What to produce »
Leaving out the images, return the data below exactly as it is written.

Items listed in a dataset »
↓

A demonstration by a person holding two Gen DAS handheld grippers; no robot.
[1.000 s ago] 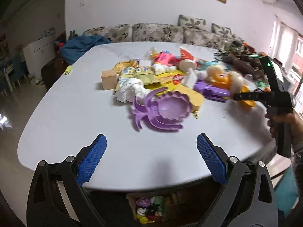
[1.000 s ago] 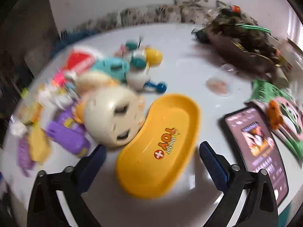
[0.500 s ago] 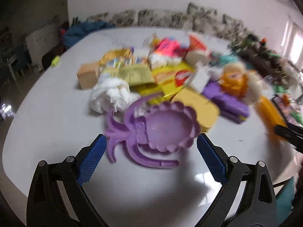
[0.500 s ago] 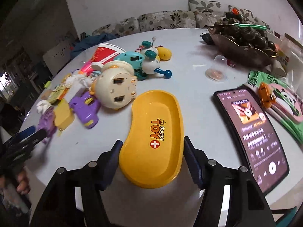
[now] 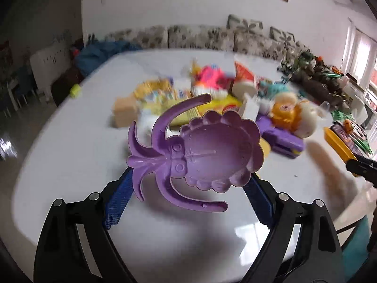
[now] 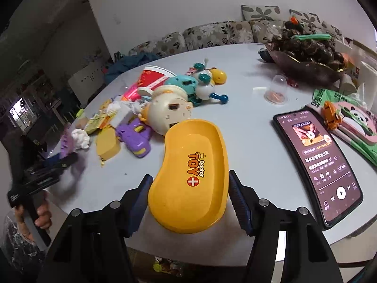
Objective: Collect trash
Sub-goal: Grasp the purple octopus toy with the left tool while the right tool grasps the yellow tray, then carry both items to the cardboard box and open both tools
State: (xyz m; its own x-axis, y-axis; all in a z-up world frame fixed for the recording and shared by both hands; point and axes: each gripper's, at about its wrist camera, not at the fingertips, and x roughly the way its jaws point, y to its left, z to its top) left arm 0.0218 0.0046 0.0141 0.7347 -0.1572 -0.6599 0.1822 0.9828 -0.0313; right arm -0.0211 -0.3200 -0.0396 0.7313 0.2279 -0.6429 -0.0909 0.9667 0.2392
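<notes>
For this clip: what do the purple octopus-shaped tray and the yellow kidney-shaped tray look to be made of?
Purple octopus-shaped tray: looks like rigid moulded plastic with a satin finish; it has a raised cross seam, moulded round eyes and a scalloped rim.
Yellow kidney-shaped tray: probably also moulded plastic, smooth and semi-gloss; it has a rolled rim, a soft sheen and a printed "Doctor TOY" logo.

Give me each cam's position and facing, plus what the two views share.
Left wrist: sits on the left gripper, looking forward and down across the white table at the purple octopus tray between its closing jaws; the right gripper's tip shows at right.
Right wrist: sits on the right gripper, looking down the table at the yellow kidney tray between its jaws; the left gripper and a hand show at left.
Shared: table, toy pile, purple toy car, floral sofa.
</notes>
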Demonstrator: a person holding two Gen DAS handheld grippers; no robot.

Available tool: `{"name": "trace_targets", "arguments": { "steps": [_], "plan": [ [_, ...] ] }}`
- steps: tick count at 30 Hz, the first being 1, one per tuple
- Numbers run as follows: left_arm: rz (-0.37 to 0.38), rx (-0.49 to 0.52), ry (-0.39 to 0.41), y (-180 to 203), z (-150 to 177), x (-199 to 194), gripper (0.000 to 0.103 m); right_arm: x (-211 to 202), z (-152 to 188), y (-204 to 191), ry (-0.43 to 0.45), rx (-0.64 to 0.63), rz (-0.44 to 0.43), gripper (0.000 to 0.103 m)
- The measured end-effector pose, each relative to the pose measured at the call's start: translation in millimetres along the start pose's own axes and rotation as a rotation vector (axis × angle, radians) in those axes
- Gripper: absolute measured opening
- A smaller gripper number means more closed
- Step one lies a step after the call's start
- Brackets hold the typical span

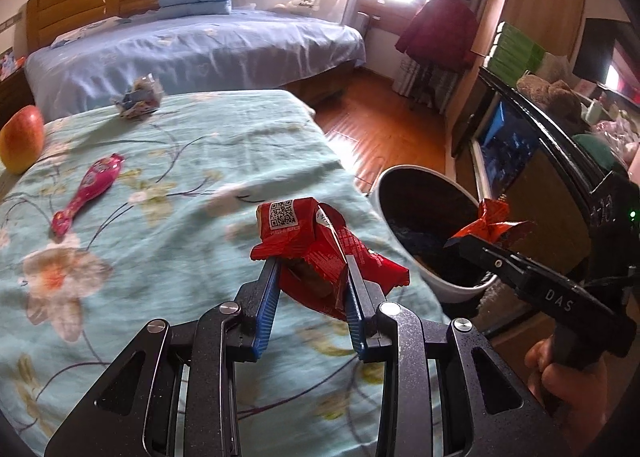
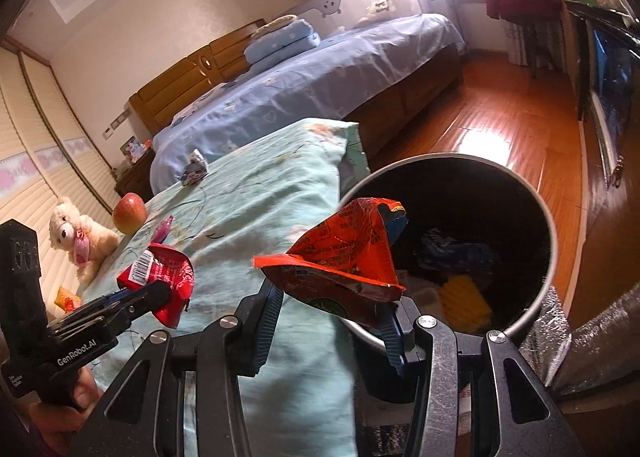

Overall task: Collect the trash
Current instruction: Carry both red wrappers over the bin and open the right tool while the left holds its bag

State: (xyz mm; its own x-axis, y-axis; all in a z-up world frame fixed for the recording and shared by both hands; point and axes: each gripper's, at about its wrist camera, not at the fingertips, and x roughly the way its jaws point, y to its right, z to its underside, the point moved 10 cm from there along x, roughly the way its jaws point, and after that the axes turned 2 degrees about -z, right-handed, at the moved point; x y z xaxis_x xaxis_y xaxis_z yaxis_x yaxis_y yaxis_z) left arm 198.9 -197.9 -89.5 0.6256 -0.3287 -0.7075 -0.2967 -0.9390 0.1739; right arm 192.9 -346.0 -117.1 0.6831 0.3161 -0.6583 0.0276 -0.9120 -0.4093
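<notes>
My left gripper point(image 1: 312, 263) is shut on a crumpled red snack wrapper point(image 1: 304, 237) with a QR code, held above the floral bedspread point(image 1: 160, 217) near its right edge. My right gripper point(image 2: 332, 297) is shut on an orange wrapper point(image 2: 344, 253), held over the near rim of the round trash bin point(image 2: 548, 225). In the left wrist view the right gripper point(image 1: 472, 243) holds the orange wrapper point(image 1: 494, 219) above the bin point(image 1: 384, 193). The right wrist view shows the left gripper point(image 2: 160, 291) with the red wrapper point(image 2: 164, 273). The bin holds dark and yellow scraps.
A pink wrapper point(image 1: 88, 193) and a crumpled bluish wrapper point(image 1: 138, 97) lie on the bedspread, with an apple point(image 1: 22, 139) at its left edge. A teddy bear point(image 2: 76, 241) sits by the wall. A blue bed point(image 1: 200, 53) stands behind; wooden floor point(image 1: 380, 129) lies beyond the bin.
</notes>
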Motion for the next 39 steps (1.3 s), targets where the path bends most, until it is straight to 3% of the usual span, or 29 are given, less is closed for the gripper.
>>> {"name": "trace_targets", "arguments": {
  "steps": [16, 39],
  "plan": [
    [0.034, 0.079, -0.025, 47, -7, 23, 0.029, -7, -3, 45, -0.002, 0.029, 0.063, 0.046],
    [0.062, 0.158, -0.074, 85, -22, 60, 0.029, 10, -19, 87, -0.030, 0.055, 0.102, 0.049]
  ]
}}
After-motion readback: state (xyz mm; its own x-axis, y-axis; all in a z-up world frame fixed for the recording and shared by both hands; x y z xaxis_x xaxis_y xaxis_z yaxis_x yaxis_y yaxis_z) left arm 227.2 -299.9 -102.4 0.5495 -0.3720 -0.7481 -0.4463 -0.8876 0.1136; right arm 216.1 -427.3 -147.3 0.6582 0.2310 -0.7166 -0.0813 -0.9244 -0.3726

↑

Written response »
A demonstration by a person holding two Gen DAS handheld grippers; no robot.
[1.000 s ago] 
[1.000 s ago] 
[0.500 s ago] 
[0.500 s ago] 
[now] 
[now] 
Objective: Collect trash
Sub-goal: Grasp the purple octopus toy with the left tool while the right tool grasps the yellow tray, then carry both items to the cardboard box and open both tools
State: (xyz m; its own x-axis, y-axis; all in a z-up world frame fixed for the recording and shared by both hands; point and axes: each gripper's, at about its wrist camera, not at the fingertips, and x roughly the way its jaws point, y to its left, z to its top) left arm 0.0218 0.0046 0.0141 0.7347 -0.1572 -0.6599 0.1822 0.9828 -0.0313; right arm -0.0211 -0.3200 -0.0396 0.7313 0.2279 -0.6429 -0.0909 0.9667 0.2392
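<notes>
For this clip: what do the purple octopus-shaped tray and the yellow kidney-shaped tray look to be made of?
Purple octopus-shaped tray: looks like rigid moulded plastic with a satin finish; it has a raised cross seam, moulded round eyes and a scalloped rim.
Yellow kidney-shaped tray: probably also moulded plastic, smooth and semi-gloss; it has a rolled rim, a soft sheen and a printed "Doctor TOY" logo.

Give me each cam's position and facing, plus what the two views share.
Left wrist: sits on the left gripper, looking forward and down across the white table at the purple octopus tray between its closing jaws; the right gripper's tip shows at right.
Right wrist: sits on the right gripper, looking down the table at the yellow kidney tray between its jaws; the left gripper and a hand show at left.
Shared: table, toy pile, purple toy car, floral sofa.
</notes>
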Demonstrator: a person holding two Gen DAS handheld grippers; no robot.

Available tool: `{"name": "trace_targets", "arguments": { "steps": [_], "plan": [ [_, ...] ] }}`
- steps: tick count at 30 Hz, the first being 1, one per tuple
- Numbers run as follows: left_arm: rz (-0.37 to 0.38), rx (-0.49 to 0.52), ry (-0.39 to 0.41), y (-180 to 203), z (-150 to 177), x (-199 to 194), gripper (0.000 to 0.103 m); right_arm: x (-211 to 202), z (-152 to 188), y (-204 to 191), ry (-0.43 to 0.45), rx (-0.64 to 0.63), rz (-0.44 to 0.43), gripper (0.000 to 0.103 m)
- The measured end-effector pose, each relative to the pose measured at the call's start: translation in millimetres along the start pose's own axes and rotation as a rotation vector (axis × angle, radians) in those axes
- Gripper: absolute measured opening
- A smaller gripper number means more closed
- Step one lies a step after the call's start
- Brackets hold the typical span


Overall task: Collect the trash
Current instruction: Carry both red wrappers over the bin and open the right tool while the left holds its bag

State: (xyz mm; its own x-axis, y-axis; all in a z-up world frame fixed for the recording and shared by both hands; point and axes: each gripper's, at about its wrist camera, not at the fingertips, and x roughly the way its jaws point, y to its right, z to its underside, the point moved 10 cm from there along x, roughly the way its jaws point, and after that the axes turned 2 degrees about -z, right-handed, at the moved point; x y z xaxis_x xaxis_y xaxis_z yaxis_x yaxis_y yaxis_z) left arm 198.9 -197.9 -89.5 0.6256 -0.3287 -0.7075 -0.2967 -0.9390 0.1739; right arm 192.9 -346.0 -117.1 0.6831 0.3161 -0.6583 0.0276 -0.9120 -0.4093
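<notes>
My left gripper point(image 1: 312, 263) is shut on a crumpled red snack wrapper point(image 1: 304, 237) with a QR code, held above the floral bedspread point(image 1: 160, 217) near its right edge. My right gripper point(image 2: 332, 297) is shut on an orange wrapper point(image 2: 344, 253), held over the near rim of the round trash bin point(image 2: 548, 225). In the left wrist view the right gripper point(image 1: 472, 243) holds the orange wrapper point(image 1: 494, 219) above the bin point(image 1: 384, 193). The right wrist view shows the left gripper point(image 2: 160, 291) with the red wrapper point(image 2: 164, 273). The bin holds dark and yellow scraps.
A pink wrapper point(image 1: 88, 193) and a crumpled bluish wrapper point(image 1: 138, 97) lie on the bedspread, with an apple point(image 1: 22, 139) at its left edge. A teddy bear point(image 2: 76, 241) sits by the wall. A blue bed point(image 1: 200, 53) stands behind; wooden floor point(image 1: 380, 129) lies beyond the bin.
</notes>
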Motion for the next 39 steps (1.3 s), targets where the path bends most, until it is straight to 3% of the usual span, or 29 are given, less is closed for the gripper.
>>> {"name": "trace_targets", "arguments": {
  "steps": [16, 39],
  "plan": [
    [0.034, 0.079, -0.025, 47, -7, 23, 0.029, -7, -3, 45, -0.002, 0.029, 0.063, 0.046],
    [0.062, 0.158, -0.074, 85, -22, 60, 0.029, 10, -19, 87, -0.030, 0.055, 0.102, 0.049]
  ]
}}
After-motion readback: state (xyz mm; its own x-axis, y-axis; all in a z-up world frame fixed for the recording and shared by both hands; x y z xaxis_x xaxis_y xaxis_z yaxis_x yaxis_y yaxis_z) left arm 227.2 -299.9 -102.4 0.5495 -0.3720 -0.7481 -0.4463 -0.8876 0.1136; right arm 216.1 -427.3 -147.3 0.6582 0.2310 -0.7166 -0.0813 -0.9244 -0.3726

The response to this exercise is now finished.